Um deles é o provável aumento da carga tributária embutido na proposta para alguns setores, em especial o de serviços, como saúde, educação e de profissionais liberais. A especialista cita seu próprio escritório como exemplo.
Segundo ela, pela proposta, o aumento de alíquota será de 140% em relação à taxação atual, pelo fato de o escritório em que atua pagar os tributos pelo modelo de lucro presumido.
“O setor de serviços, que paga hoje 5% de ISS e 3,75% de PIS-Cofins, passará a pagar 25% de alíquota única, índice que por sinal ainda não foi definido, mas está sendo avaliado”, diz Terra.

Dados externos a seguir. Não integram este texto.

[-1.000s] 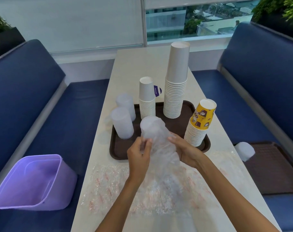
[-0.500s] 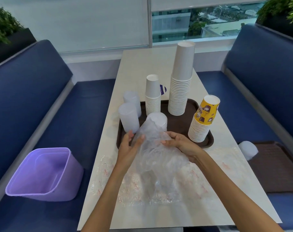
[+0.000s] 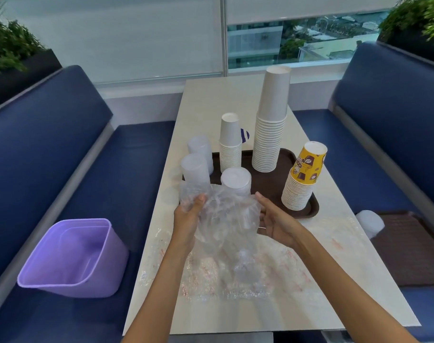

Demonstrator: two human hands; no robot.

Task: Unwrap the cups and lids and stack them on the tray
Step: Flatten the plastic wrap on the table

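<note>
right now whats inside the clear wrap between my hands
A stack of translucent lids pokes out of the clear wrap. Its lower part is hidden by the crumpled plastic, which the left hand grips; the right hand touches its side.

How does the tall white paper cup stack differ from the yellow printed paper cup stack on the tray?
The tall stack of plain white paper cups is higher than the stack topped by a yellow printed paper cup. The white stack stands near upright at the far side of the brown tray; the yellow-topped stack leans at its right edge. Both are nested upside down on that tray.
</note>
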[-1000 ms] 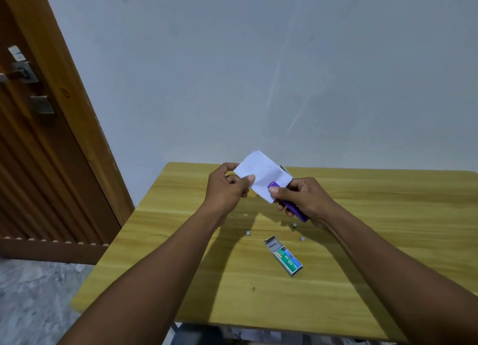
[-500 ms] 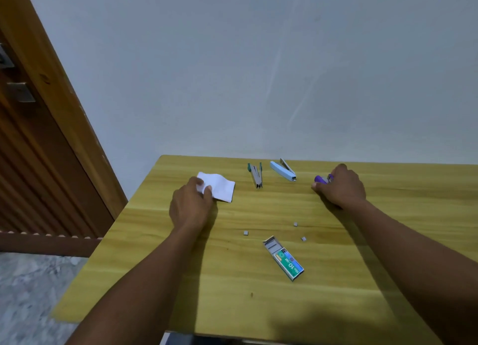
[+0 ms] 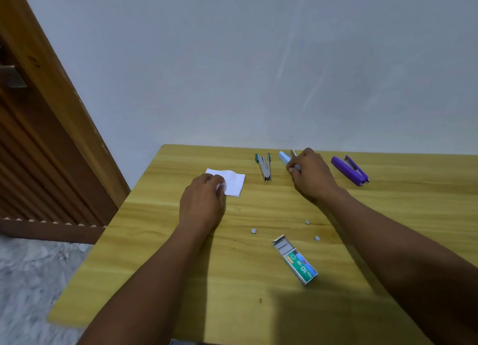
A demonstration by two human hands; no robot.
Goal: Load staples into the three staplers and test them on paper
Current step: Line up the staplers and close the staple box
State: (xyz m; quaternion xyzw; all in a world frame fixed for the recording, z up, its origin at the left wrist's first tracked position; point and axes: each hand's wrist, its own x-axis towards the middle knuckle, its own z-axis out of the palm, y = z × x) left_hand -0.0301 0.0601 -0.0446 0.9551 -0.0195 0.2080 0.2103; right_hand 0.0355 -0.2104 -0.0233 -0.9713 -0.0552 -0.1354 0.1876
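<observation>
In the head view, the left hand (image 3: 204, 202) is seen lowered onto the wooden table (image 3: 181, 267), its fingers curled over the near corner of the white paper (image 3: 234, 183). That corner is pinched between thumb and fingers, and the rest of the sheet lies flat just beyond the knuckles. The right hand (image 3: 311, 176) is set down farther back, with its fingers curled round the light blue stapler (image 3: 284, 157). The stapler's far end is left showing past the fingertips, and its near end is hidden in the grip. Between the two hands, nearer the right one, the green stapler (image 3: 264, 167) is laid on the table and touched by neither. Just outside the right hand the purple stapler (image 3: 350, 170) is laid apart from it. Below the right wrist, towards the person, an opened staple box (image 3: 297, 260) is seen, with three small staple pieces (image 3: 253, 231) scattered around its open end.
</observation>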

Estudo da Confederação Nacional do Comércio de Bens, Serviços e Turismo (CNC) divulgado na semana passada, adverte que, caso a alíquota IVA seja de 25%, o aumento da carga tributária no setor de serviços colocará sob risco 3,8 milhões de empregos.

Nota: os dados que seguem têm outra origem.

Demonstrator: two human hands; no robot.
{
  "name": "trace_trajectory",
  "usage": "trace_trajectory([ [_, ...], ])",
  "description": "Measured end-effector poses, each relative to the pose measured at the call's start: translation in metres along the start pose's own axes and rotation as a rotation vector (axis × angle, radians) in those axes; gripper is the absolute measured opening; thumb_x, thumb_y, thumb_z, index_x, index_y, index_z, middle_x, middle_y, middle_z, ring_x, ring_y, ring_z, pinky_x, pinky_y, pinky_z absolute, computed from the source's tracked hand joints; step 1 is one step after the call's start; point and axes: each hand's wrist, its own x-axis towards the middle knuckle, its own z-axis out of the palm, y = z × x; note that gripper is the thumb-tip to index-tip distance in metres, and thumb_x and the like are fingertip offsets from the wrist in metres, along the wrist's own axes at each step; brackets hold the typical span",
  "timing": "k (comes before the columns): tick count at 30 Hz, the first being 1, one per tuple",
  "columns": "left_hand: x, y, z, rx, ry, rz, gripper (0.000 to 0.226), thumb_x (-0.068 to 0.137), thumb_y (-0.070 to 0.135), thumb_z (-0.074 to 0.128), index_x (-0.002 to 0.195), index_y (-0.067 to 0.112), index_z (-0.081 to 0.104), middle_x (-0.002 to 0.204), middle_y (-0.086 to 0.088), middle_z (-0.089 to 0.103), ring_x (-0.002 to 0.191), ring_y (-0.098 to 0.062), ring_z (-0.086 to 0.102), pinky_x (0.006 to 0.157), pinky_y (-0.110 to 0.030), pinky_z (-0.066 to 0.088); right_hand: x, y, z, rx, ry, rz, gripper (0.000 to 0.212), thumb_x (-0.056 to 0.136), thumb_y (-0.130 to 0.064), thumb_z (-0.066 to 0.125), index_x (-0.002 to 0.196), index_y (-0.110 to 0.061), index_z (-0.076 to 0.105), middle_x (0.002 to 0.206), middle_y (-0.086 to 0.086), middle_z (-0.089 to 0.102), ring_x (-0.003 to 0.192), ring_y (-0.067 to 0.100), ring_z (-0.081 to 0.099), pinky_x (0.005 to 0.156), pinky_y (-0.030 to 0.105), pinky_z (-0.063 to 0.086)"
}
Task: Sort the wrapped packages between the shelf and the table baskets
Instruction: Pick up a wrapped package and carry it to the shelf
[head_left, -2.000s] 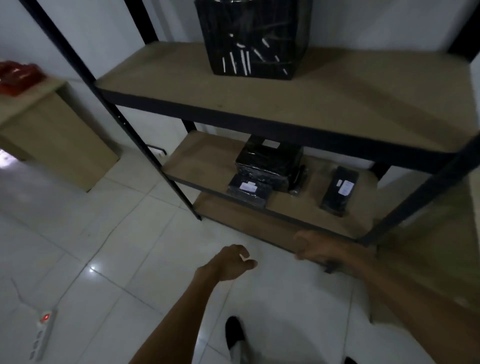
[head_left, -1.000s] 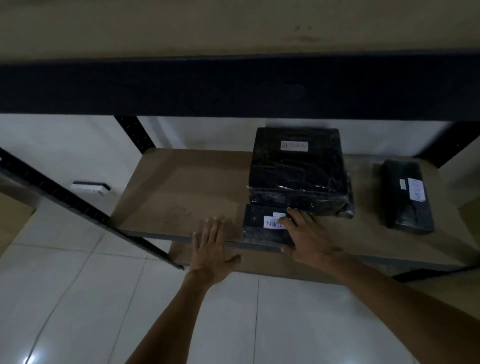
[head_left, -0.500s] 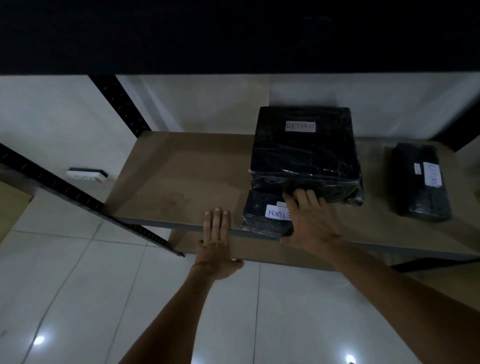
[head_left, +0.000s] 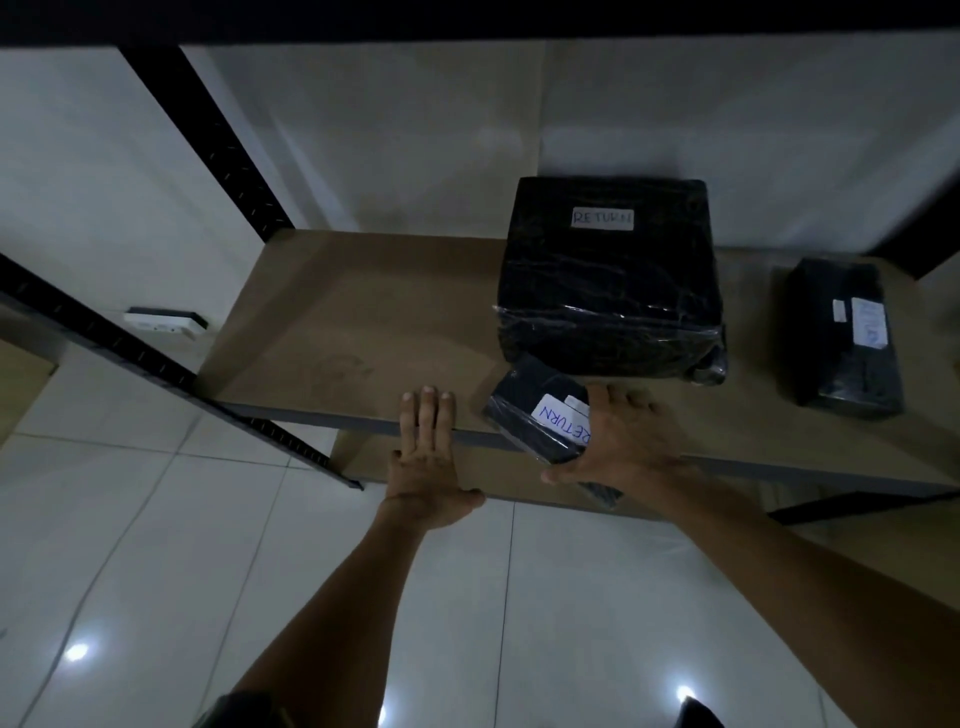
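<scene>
Right grip (head_left: 618, 447) pinches the small RETURN package (head_left: 527, 415), thumb underneath, tilted over the front edge of the shelf (head_left: 337, 332), ready to lift away; left grip (head_left: 426, 457), fingers straight, rests flat there, likely steadying.

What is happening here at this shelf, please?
A person is sorting black wrapped packages at a wooden shelf. The right hand grips a small package labelled RETURN, which lies askew and partly over the shelf's front edge, just in front of a large package also labelled RETURN. The left hand rests flat on the shelf edge. A narrow package with a white label lies apart at the right.
</scene>
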Motion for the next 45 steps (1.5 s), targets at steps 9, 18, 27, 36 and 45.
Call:
trace_trajectory([
  [9, -0.003, 0.004, -0.013, 0.025, -0.086, -0.01, 0.131, 0.07, 0.062, 0.068, 0.145, 0.019, -0.031, 0.149, -0.001, -0.041, 0.138, -0.026, -0.037, 0.115, -0.053, 0.023, -0.023, -0.016, -0.013, 0.438, -0.036, 0.172, 0.096, 0.044, -0.065, 0.082, 0.119, -0.02, 0.04, 0.113, 0.001, 0.06, 0.098, 0.021, 0.06, 0.081, 0.032, 0.051],
  [18, -0.029, 0.027, -0.049, -0.261, -0.157, 0.011, 0.074, 0.088, 0.045, 0.06, 0.149, 0.02, 0.026, 0.157, -0.006, 0.021, 0.146, -0.027, 0.018, 0.115, -0.044, 0.027, -0.082, -0.025, -0.036, 1.032, -0.012, 0.34, 0.09, 0.047, -0.054, 0.088, 0.114, -0.022, 0.036, 0.098, -0.006, 0.06, 0.087, 0.012, 0.062, 0.071, 0.028, 0.053],
  [27, -0.189, 0.145, -0.126, -1.352, -0.266, 0.01, 0.031, 0.098, 0.046, 0.041, 0.104, 0.03, 0.067, 0.09, 0.017, 0.074, 0.087, -0.001, 0.069, 0.066, -0.013, 0.051, -0.171, -0.022, -0.099, 1.362, 0.112, 0.565, 0.073, 0.061, -0.045, 0.085, 0.112, -0.018, 0.04, 0.105, -0.001, 0.059, 0.094, 0.018, 0.06, 0.083, 0.033, 0.051],
  [36, -0.277, 0.183, -0.168, -1.228, -0.212, 0.092, 0.038, 0.079, 0.027, 0.078, 0.113, 0.016, 0.064, 0.098, 0.003, 0.074, 0.084, -0.006, 0.07, 0.063, -0.015, 0.049, -0.277, 0.02, -0.166, 1.502, -0.085, 0.46, 0.044, 0.089, -0.054, 0.052, 0.119, -0.022, 0.053, 0.106, -0.001, 0.068, 0.087, 0.011, 0.064, 0.065, 0.024, 0.05],
  [45, -0.372, 0.263, -0.179, -1.004, -0.305, 0.236, 0.059, 0.059, 0.052, 0.072, 0.108, 0.018, 0.068, 0.094, 0.002, 0.075, 0.081, -0.012, 0.066, 0.063, -0.023, 0.047, -0.397, 0.128, -0.196, 1.363, 0.295, 0.25, 0.092, 0.061, -0.051, 0.082, 0.137, -0.023, 0.038, 0.126, 0.003, 0.06, 0.112, 0.021, 0.06, 0.098, 0.049, 0.048],
])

Segundo Terra, não há articulação política no Congresso para cobrar a promessa do governo de que a reforma não trará aumento de carga tributária. “O argumento sempre é que o crescimento do PIB cobre essa diferença”, diz.
Contribuição e imposto
Outro ponto polêmico na versão final do relator do texto, de acordo com a especialista, é sobre a conversão de dois tributos, o ICMS (estadual) e ISS (municipal), no Imposto sobre Bens e Serviços (IBS), com gestão compartilhada entre estados e municípios.

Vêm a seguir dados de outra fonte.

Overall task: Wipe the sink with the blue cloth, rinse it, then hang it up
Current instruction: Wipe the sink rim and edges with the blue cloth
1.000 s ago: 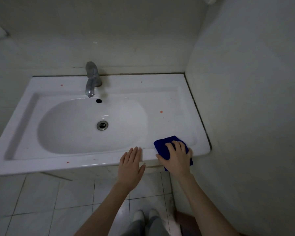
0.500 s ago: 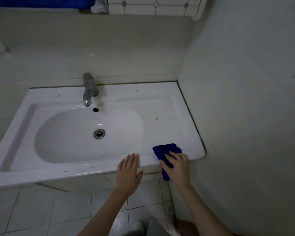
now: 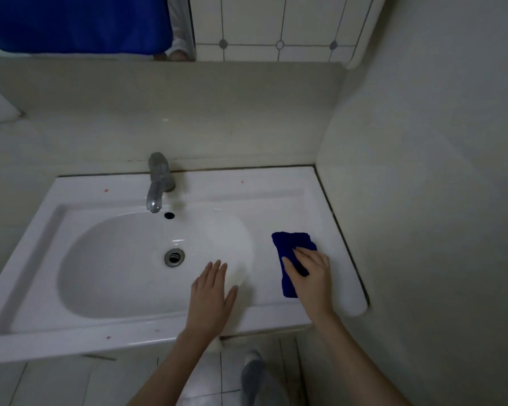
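Observation:
A white rectangular sink point(image 3: 288, 206) with an oval basin fills the middle of the view. On its flat right ledge lies the folded blue cloth point(image 3: 291, 247). My right hand point(image 3: 310, 273) presses down on the cloth's near half, fingers spread over it. My left hand point(image 3: 211, 297) rests flat on the basin's front right rim, fingers apart, holding nothing. A metal tap point(image 3: 159, 183) stands at the back edge over the basin, and a drain point(image 3: 174, 257) sits at the basin's bottom. Small red spots dot the ledge.
A plain wall point(image 3: 423, 171) closes in right beside the sink's right edge. A mirror point(image 3: 276, 24) above the backsplash reflects something large and blue at the top left. Tiled floor point(image 3: 56, 385) and my feet show below the sink.
My right hand has slid the cloth from the front right corner farther back along the right ledge. My left hand has moved forward from the front edge onto the basin rim. The view tilted up.

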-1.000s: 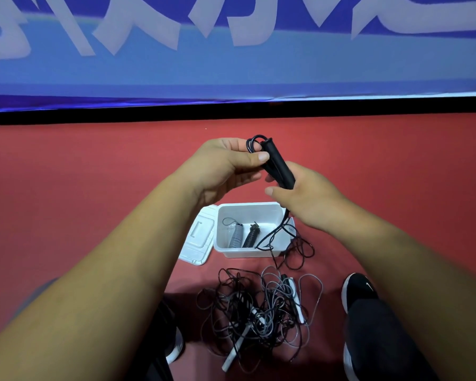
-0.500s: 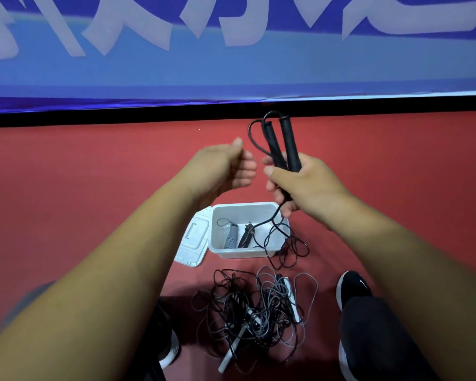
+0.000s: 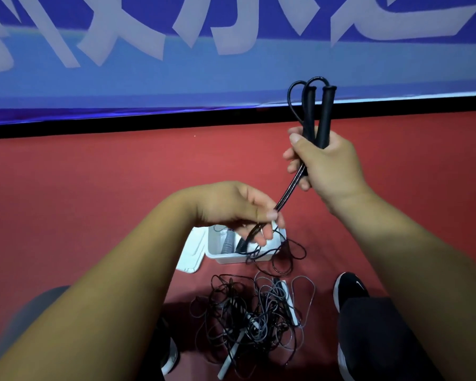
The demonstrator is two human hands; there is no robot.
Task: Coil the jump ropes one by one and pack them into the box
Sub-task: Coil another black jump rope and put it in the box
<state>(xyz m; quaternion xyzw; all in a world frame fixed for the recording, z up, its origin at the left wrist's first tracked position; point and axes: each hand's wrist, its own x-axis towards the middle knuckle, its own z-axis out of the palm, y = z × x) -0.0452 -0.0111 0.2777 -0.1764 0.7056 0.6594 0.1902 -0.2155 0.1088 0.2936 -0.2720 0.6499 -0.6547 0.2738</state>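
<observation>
My right hand (image 3: 329, 163) is raised and closed around the two black handles of a black jump rope (image 3: 318, 111), which stick up side by side. Both cord strands run down and left from it into my left hand (image 3: 239, 207), which pinches them between thumb and fingers just above the box. Below that pinch the cord falls in loose loops (image 3: 283, 254) over the box's right rim onto the floor. The white box (image 3: 231, 258) sits open on the red floor, with a grey and a black coiled rope partly hidden by my left hand.
A tangled pile of black and grey jump ropes (image 3: 253, 312) with white handles lies on the floor in front of the box. The box's white lid (image 3: 191, 254) leans at its left. My black shoe (image 3: 349, 290) is right of the pile. A blue banner stands behind.
My right hand has lifted the handles up and to the right. My left hand has dropped toward the box and taken hold of the two cord strands, pulling them taut.
</observation>
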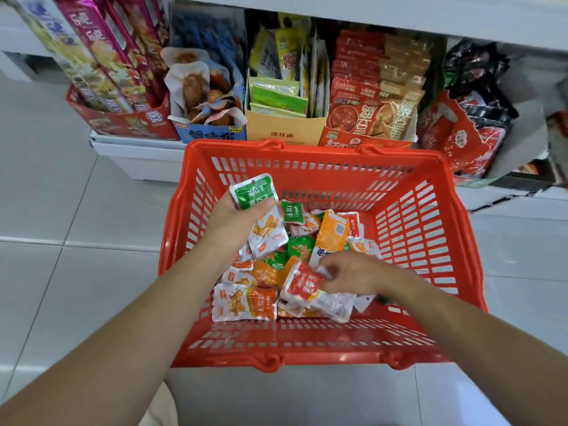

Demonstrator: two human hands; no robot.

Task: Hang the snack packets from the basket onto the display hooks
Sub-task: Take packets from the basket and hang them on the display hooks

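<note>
While the snack packets (246, 304) lie loose in the red slatted plastic basket (307, 361), both grips are occupied.
Right grip (353, 272) is pinched on a red packet (302, 284) atop the heap. Left grip (236, 222), farther in, is curled round a green packet (253, 192) and an orange-white packet (267, 233). The pouches are judged light, slick, crinkly film, best taken by the flat sealed edge. No hooks are seen.

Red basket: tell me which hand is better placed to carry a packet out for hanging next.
Left, probably. The left hand grips a green packet, raised clear above the pile of packets. The right hand is low in that pile inside the basket, only pinching a red packet by its edge.
</note>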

Por sua vez, a reforma também prevê que no lugar de três tributos federais (PIS, Cofins e IPI), entra a Contribuição sobre Bens e Serviços (CBS), de competência federal.
“Imposto e contribuição são tributos de natureza diferentes, sendo que a CBS, por ser contribuição, a União não divide com ninguém, enquanto o IBS divide com estados e municípios”, explica Terra.
Segundo ela, o que determina a natureza jurídica de um tributo não é o nome, mas sua base de cálculo e fato gerador. O drama é que, embora um seja imposto e o outro, contribuição, são idênticos no detalhamento da lei – como fica explícito no texto.
“Isso pode gerar judicialização da questão por parte dos governadores, que vão alegar que, na prática, contribuição é o mesmo que imposto e vão pedir sua parte no quinhão”, adverte.
A advogada observa que esse é um problema recorrente na reforma tributária. “Embora exista um consenso em torno da ideia de unificar os tributos, falta detalhamento jurídico no texto constitucional em alguns trechos para evitar judicialização posterior.”
Outro ponto que está gerando inúmeras discussões diz respeito às incertezas quanto ao funcionamento do Conselho Federativo para que os estados, municípios e Distrito Federal exerçam as competências administrativas relativas ao IBS.
De acordo com Rubens Boicenco, advogado tributarista do CSA Advogados, o texto da PEC propõe que os entes federativos participarão da assembleia geral, que funcionará como instância máxima de deliberação e autoridade orçamentária.
“Como o texto prevê que os votos serão distribuídos de forma paritária entre o conjunto dos estados e o Distrito Federal, os governadores temem uma eventual perda de representação no Conselho Federativo”, afirma Boicenco.
Na noite de domingo, enquanto Arthur Lira começava a mobilizar as bancadas na Câmara para agilizar a aprovação da reforma, o governador de São Paulo, Tarcísio de Freitas, propôs que o voto no referido Conselho tenha um peso proporcional à população dos entes participantes -- indicando uma nova frente de disputa entre os governos estaduais e o governo federal em relação à reforma tributária.
Para a tributarista Fernanda Terra, o problema maior da formação do Conselho Federativo é de ordem constitucional. “Os governadores perdem a autonomia de cobrar impostos e isso fere o pacto federativo”, adverte.
Há também ruído entre os governadores com a proposta de transição para o modelo de IVA dual, entre 2026 e 2032. Nesse intervalo, os cinco tributos existentes hoje (PIS, Cofins, IPI, ICMS e ISS) serão gradativamente substituídos pelo novo modelo de IVA.
No texto da PEC, as alíquotas do ICMS começarão a cair em 2029, com a extinção definitiva do imposto estadual em 2033. O corte anual será equivalente a 20% da alíquota vigente.
“Defendemos uma redistribuição dos percentuais, com uma alíquota teste em 2029 e migração definitiva em 2033", disse Carlos Eduardo Xavier, presidente do Comsefaz (Comitê Nacional de Secretários Estaduais de Fazenda).